Core problem: Explicitly tracking the long-term motion of each Gaussian point is infeasible for large-scale complex motion.

Core Idea: Decompose the global dynamic scene into local spaces, where each seed point independently models short-range motion. Moving objects are represented by multiple seeds—seeds activate when an object passes through and deactivate when it leaves.

Method

Overall Architecture

Two major components: 1. Global-to-local spatial decomposition: Fuse multi-frame SfM point clouds to initialize seeds. 2. Local spatial temporal Gaussian generation: Static-dynamic decoupling + MLP decoding.

Key Designs

1. Global Seed Initialization

\(N\) frames are sampled to extract and fuse SfM point clouds, initializing seed positions \(\mu\).
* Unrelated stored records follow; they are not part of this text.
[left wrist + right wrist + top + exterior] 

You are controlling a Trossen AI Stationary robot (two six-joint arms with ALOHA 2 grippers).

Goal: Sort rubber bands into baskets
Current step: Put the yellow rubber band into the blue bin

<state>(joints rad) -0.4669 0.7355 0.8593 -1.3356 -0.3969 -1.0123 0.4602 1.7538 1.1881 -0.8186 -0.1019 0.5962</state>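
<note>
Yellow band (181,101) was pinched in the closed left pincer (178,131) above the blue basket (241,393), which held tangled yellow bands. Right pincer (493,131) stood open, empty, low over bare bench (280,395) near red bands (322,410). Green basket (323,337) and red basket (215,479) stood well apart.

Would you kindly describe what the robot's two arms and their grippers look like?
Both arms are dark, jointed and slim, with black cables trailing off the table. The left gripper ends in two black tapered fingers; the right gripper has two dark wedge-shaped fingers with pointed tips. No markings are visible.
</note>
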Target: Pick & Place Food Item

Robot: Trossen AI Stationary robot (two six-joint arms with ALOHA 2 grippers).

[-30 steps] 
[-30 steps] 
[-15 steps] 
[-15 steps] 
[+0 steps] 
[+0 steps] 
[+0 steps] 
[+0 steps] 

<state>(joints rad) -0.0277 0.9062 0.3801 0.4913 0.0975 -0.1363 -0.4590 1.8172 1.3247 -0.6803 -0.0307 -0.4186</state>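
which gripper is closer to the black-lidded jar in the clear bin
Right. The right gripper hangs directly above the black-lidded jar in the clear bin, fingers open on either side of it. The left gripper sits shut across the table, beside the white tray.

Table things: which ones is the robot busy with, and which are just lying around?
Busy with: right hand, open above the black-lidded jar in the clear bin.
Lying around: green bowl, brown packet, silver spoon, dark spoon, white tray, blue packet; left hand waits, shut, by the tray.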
Each seed contains: - Position \(\mu\) (global parameter) - Static feature \(f_s \in \mathbb{R}^{64}\) (shared across time steps, initialized to 0) - Local spatial scale \(v \in \mathbb{R}^3\) (initialized to the average distance of the 3 nearest neighboring seeds)

2. Spatio-temporal Field with Feature Decoupling

  • Static feature \(f_s\): Independently optimized per local space, carries the majority of scene information.
  • Dynamic residual field \(F_d\): Multi-resolution 4D hash encoding (position + time) + shallow MLP.
    • Hash table size \(2^{17}\); \(L\) resolution levels concatenated and fused by MLP.
    • Input \((μ, t) \in \mathbb{R}^4\).
  • Weight field \(F_w\): Predicts \(w_s, w_d\) to balance static and dynamic contributions.
  • Weighted feature: \(f_w = w_s \cdot f_s + w_d \cdot f_d\)
  • Key finding: Dynamic residuals approach zero; the majority of information is carried by static features.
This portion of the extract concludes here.